We’re leaning in the American Jewish community too heavily on one leg of the stool, whereas a broadly healthy Jewish conversation places a little more weight on the torah and god aspects of the discussion. It was easy to do because the Israelis and Holocaust survivors were our heroes–people wanted to hear and to see and to interact on those issues. (Many still do, but there’s lots of talk about the last decade’s diminishing attendance at Holocaust Memorial and Israeli Independence celebrations.)

But the result of the imbalance is, in its extreme manifestations, isolation of Jews from Jewish life because they don’t share a position on Israel that comports with their local communities–that is, investment in a specific geopolitical view of what it means to be Jewish is becoming a kind of litmus test on Jewish identity. In less extreme forms, it’s sometimes a bit too much global farsightedness, sending efforts and money to Israel while American Jews suffer because many Jewish organizations are only now starting to acknowledge the social services needs of many non-elderly American Jews.

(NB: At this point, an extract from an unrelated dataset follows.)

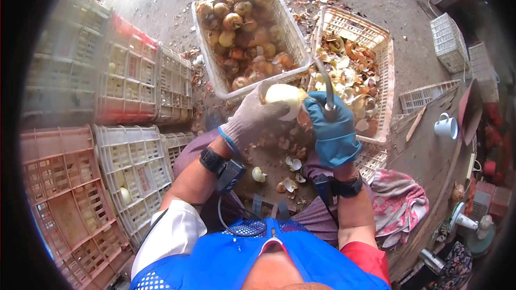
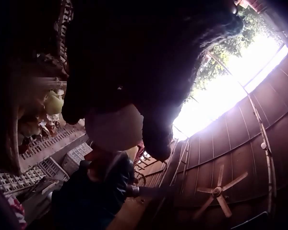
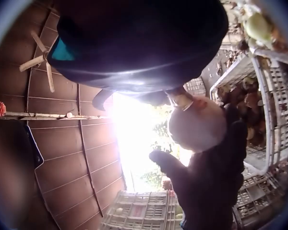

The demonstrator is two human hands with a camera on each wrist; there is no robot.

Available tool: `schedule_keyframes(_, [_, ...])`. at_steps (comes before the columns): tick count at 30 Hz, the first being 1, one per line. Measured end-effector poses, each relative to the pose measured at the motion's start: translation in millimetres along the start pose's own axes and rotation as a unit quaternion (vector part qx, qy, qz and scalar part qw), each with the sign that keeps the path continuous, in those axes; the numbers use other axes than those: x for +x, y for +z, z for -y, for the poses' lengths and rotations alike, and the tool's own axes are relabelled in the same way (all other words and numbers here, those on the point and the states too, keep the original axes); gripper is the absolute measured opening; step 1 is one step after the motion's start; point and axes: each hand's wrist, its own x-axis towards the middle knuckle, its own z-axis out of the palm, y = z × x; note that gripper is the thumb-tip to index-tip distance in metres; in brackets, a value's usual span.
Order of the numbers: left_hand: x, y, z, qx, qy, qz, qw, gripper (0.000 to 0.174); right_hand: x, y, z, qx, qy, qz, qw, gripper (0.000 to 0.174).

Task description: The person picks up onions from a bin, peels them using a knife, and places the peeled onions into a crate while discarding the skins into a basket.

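Observation:
My left hand [image 1: 252,111], in a pale knit glove, grips a partly peeled white onion [image 1: 285,96] around its side. In a blue rubber glove, my right hand [image 1: 333,129] is curled round a curved knife [image 1: 325,78] whose dark blade arcs upward. The gloved right fingers sit right at the onion's end, where a flap of brown skin [image 1: 304,119] hangs. From the right wrist view, the onion [image 3: 198,125] shows between both hands, with the left hand [image 3: 209,177] below it. Dark glove shapes cover much of both wrist views.
Ahead stands a white crate [image 1: 201,21] of unpeeled onions. To its right, another crate [image 1: 388,75] holds onion skins and scraps. Stacked crates [image 1: 59,182] line the left. A board on the right carries a white mug [image 1: 446,127]; a pink towel [image 1: 400,204] lies nearby.

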Motion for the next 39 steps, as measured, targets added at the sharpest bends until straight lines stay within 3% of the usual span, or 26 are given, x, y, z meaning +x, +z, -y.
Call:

So I have to disagree with Rabbi Lerner’s diagnosis. By having failed to make the other aspects of the Jewish conversation interesting and attractive, we’ve sent American Judaism off kilter. (The issue I won’t address–how is it, exactly, that one country could kill a broad spectrum of ideologies? But that’s the hyperbolic nature of the article’s title.)

A sobering thought this season: Israel isn’t murdering American Judaism. But we may be doing that just fine on our own.